■ **Required action**
Set the images aside and retype the whole listing exactly.

*** Opening of Material provided ***

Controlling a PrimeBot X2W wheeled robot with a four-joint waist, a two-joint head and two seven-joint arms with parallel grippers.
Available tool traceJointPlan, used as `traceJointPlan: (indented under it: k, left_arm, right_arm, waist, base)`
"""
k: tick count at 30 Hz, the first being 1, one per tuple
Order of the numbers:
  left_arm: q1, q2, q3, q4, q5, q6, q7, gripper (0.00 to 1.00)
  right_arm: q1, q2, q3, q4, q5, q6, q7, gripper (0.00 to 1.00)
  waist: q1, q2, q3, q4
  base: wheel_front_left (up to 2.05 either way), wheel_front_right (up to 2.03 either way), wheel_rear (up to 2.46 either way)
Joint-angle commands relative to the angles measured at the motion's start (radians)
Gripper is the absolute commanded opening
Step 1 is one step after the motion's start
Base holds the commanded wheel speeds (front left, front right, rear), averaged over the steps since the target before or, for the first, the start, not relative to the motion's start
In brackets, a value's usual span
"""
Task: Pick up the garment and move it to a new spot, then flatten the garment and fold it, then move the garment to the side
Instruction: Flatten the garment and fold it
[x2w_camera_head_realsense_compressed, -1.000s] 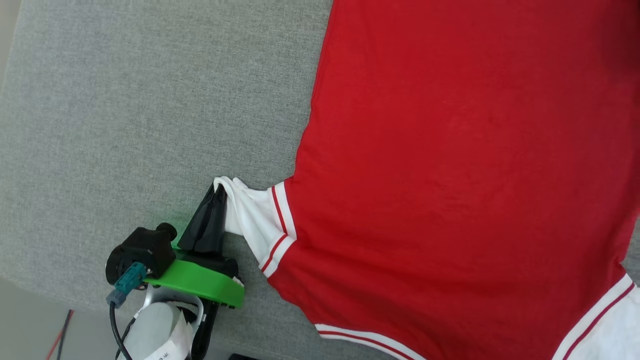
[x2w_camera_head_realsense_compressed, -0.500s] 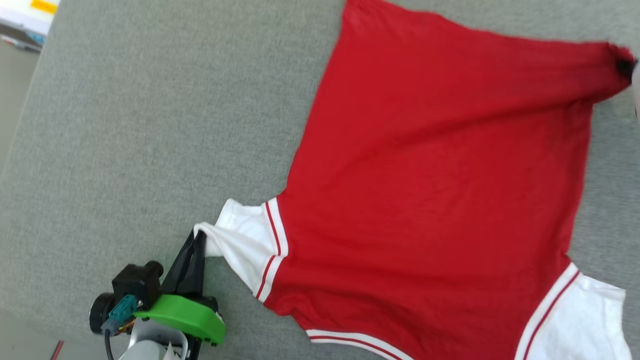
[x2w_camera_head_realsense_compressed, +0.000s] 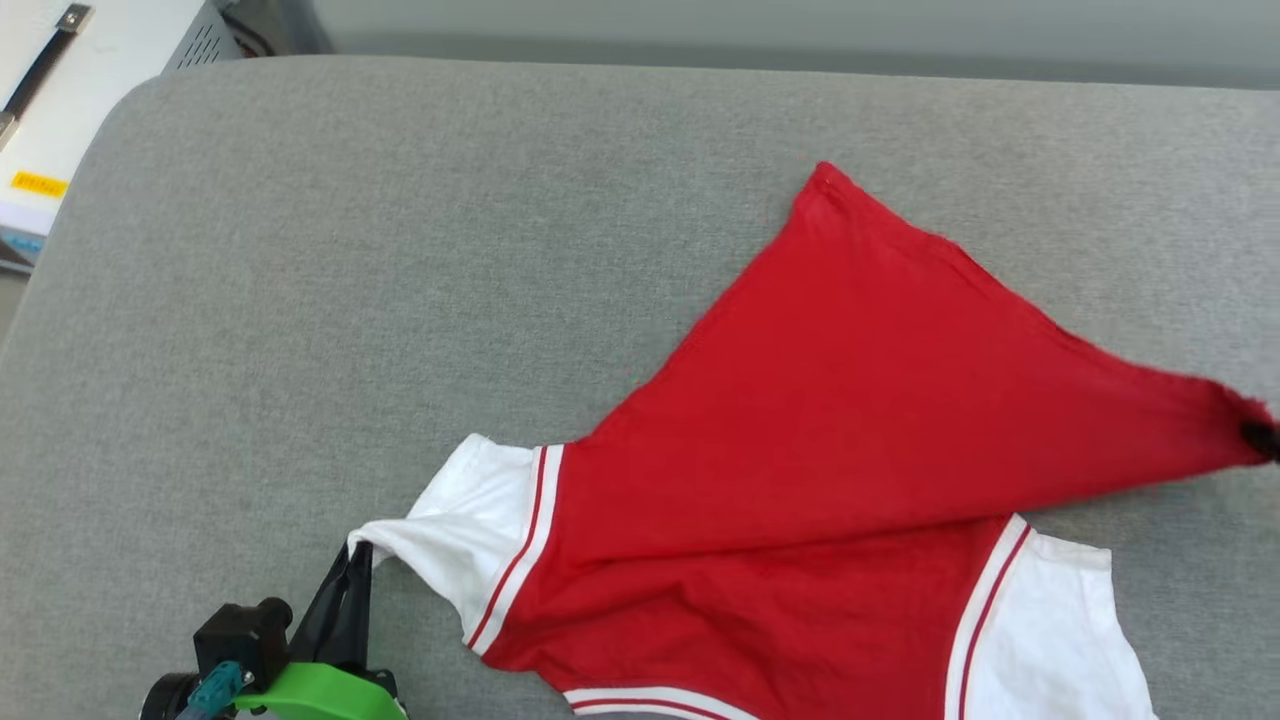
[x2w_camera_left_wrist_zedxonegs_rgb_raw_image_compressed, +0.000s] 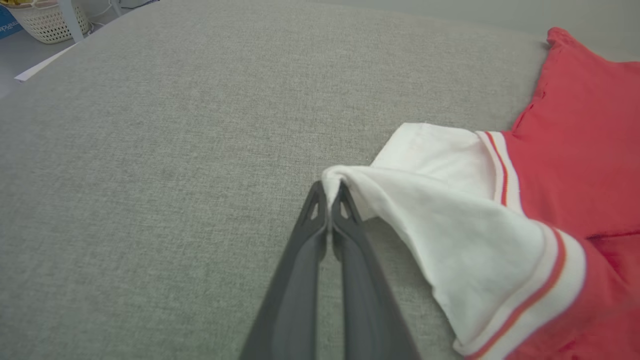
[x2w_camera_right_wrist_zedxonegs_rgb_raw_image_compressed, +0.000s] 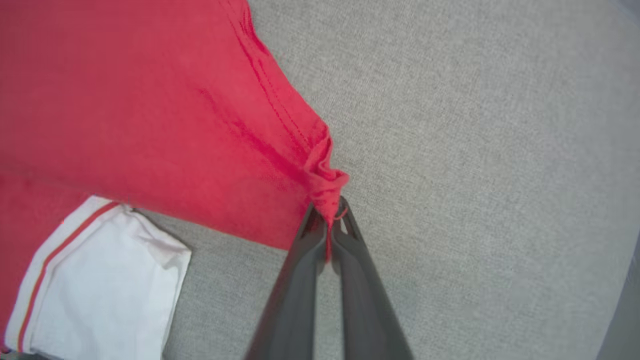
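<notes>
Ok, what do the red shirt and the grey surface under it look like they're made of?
The garment: likely a thin, soft jersey knit, matte; it drapes and gathers into fine creases where the right gripper pinches it. The grey surface: apparently a woven upholstery cloth, matte, with a fine flecked weave showing; its rounded corner hints at padding beneath.

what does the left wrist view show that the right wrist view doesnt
Left wrist view: the left gripper, jaws shut on a white sleeve's tip, and a pale woven basket at the top left. Right wrist view: the right gripper, jaws shut on a bunched red corner, with the other white sleeve lying flat. Both: the red jersey-style T-shirt on a grey fabric surface.
</notes>
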Motion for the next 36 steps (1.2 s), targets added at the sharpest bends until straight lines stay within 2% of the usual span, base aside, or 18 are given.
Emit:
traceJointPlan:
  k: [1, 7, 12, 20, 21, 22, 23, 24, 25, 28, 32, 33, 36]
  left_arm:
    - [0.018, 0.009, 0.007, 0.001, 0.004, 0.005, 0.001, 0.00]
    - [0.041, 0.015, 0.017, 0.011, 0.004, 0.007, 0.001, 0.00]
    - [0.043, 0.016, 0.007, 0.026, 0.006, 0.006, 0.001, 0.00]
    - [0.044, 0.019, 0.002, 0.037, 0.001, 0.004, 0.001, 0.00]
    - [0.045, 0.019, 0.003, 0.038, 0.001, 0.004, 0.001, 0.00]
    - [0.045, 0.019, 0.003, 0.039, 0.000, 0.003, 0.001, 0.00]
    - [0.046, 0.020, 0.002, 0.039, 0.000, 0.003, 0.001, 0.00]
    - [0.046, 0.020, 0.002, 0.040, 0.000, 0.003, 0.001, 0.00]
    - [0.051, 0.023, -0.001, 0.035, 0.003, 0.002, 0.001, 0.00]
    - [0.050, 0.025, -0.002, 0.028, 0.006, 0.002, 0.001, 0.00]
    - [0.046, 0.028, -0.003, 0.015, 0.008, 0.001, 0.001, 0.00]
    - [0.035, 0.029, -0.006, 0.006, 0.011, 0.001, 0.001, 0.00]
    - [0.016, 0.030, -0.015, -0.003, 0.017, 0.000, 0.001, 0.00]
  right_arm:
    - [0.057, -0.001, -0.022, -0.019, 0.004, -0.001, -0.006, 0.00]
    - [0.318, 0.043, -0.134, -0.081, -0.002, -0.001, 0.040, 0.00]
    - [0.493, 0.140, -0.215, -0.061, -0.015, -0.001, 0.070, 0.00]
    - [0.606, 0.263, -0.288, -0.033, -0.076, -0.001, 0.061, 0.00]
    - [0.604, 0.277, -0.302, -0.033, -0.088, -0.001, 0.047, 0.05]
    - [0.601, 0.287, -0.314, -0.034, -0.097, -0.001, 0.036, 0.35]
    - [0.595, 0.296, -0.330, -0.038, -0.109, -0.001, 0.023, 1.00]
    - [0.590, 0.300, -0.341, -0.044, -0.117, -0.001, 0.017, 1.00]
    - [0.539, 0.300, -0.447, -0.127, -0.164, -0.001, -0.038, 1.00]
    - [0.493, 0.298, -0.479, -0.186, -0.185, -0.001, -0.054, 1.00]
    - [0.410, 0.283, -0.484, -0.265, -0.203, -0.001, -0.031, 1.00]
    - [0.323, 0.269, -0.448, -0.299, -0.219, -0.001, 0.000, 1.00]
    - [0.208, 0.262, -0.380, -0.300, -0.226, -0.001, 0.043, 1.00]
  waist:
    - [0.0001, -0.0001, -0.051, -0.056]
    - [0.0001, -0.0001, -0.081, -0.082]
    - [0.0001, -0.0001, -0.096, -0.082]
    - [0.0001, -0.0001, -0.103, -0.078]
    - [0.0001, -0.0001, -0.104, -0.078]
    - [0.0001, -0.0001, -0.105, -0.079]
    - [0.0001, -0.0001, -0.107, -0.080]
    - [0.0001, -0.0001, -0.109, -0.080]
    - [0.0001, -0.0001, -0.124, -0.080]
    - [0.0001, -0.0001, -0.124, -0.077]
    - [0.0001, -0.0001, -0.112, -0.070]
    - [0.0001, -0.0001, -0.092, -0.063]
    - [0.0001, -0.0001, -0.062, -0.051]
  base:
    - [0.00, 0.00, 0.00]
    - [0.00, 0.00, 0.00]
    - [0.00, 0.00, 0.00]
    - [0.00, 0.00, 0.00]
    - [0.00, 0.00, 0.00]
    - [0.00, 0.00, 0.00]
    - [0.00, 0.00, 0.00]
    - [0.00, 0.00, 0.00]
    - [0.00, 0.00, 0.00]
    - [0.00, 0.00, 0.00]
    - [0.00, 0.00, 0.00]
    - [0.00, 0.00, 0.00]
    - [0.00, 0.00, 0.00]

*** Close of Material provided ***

■ **Response to the task**
Controlling a PrimeBot X2W wheeled robot with a four-joint waist, a two-joint head and two seven-joint arms with parallel grippers.
Available tool traceJointPlan, used as `traceJointPlan: (indented under it: k, left_arm, right_arm, waist, base)`
"""
k: tick count at 30 Hz, the first being 1, one per tuple
Order of the numbers:
  left_arm: q1, q2, q3, q4, q5, q6, q7, gripper (0.00 to 1.00)
  right_arm: q1, q2, q3, q4, q5, q6, q7, gripper (0.00 to 1.00)
  waist: q1, q2, q3, q4
  base: wheel_front_left (up to 2.05 either way), wheel_front_right (up to 2.03 either way), wheel_rear (up to 2.46 either way)
Joint-angle commands relative to the angles measured at the motion's start (radians)
Gripper is the absolute commanded opening
Step 1 is one step after the motion's start
Base holds the commanded wheel speeds (front left, front right, rear), averaged over the steps since the target before or, for the first, the start, not relative to the motion's start
In brackets, a value's usual span
"""
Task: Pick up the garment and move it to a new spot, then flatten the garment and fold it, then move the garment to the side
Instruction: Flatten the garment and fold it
[x2w_camera_head_realsense_compressed, -1.000s] 
[x2w_camera_head_realsense_compressed, -0.500s] 
[x2w_camera_head_realsense_compressed, +0.000s] 
[x2w_camera_left_wrist_zedxonegs_rgb_raw_image_compressed, +0.000s] 
[x2w_camera_right_wrist_zedxonegs_rgb_raw_image_compressed, +0.000s] 
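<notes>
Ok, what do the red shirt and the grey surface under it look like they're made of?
The garment: likely a thin, soft jersey knit, matte; it drapes and gathers into fine creases where the right gripper pinches it. The grey surface: apparently a woven upholstery cloth, matte, with a fine flecked weave showing; its rounded corner hints at padding beneath.

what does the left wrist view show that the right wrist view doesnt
Left wrist view: the left gripper, jaws shut on a white sleeve's tip, and a pale woven basket at the top left. Right wrist view: the right gripper, jaws shut on a bunched red corner, with the other white sleeve lying flat. Both: the red jersey-style T-shirt on a grey fabric surface.
</notes>
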Motion for the next 36 steps (1.2 s), targets added at the sharpest bends until straight lines stay within 2% of the usual span, base aside, or 18 are given.
Emit:
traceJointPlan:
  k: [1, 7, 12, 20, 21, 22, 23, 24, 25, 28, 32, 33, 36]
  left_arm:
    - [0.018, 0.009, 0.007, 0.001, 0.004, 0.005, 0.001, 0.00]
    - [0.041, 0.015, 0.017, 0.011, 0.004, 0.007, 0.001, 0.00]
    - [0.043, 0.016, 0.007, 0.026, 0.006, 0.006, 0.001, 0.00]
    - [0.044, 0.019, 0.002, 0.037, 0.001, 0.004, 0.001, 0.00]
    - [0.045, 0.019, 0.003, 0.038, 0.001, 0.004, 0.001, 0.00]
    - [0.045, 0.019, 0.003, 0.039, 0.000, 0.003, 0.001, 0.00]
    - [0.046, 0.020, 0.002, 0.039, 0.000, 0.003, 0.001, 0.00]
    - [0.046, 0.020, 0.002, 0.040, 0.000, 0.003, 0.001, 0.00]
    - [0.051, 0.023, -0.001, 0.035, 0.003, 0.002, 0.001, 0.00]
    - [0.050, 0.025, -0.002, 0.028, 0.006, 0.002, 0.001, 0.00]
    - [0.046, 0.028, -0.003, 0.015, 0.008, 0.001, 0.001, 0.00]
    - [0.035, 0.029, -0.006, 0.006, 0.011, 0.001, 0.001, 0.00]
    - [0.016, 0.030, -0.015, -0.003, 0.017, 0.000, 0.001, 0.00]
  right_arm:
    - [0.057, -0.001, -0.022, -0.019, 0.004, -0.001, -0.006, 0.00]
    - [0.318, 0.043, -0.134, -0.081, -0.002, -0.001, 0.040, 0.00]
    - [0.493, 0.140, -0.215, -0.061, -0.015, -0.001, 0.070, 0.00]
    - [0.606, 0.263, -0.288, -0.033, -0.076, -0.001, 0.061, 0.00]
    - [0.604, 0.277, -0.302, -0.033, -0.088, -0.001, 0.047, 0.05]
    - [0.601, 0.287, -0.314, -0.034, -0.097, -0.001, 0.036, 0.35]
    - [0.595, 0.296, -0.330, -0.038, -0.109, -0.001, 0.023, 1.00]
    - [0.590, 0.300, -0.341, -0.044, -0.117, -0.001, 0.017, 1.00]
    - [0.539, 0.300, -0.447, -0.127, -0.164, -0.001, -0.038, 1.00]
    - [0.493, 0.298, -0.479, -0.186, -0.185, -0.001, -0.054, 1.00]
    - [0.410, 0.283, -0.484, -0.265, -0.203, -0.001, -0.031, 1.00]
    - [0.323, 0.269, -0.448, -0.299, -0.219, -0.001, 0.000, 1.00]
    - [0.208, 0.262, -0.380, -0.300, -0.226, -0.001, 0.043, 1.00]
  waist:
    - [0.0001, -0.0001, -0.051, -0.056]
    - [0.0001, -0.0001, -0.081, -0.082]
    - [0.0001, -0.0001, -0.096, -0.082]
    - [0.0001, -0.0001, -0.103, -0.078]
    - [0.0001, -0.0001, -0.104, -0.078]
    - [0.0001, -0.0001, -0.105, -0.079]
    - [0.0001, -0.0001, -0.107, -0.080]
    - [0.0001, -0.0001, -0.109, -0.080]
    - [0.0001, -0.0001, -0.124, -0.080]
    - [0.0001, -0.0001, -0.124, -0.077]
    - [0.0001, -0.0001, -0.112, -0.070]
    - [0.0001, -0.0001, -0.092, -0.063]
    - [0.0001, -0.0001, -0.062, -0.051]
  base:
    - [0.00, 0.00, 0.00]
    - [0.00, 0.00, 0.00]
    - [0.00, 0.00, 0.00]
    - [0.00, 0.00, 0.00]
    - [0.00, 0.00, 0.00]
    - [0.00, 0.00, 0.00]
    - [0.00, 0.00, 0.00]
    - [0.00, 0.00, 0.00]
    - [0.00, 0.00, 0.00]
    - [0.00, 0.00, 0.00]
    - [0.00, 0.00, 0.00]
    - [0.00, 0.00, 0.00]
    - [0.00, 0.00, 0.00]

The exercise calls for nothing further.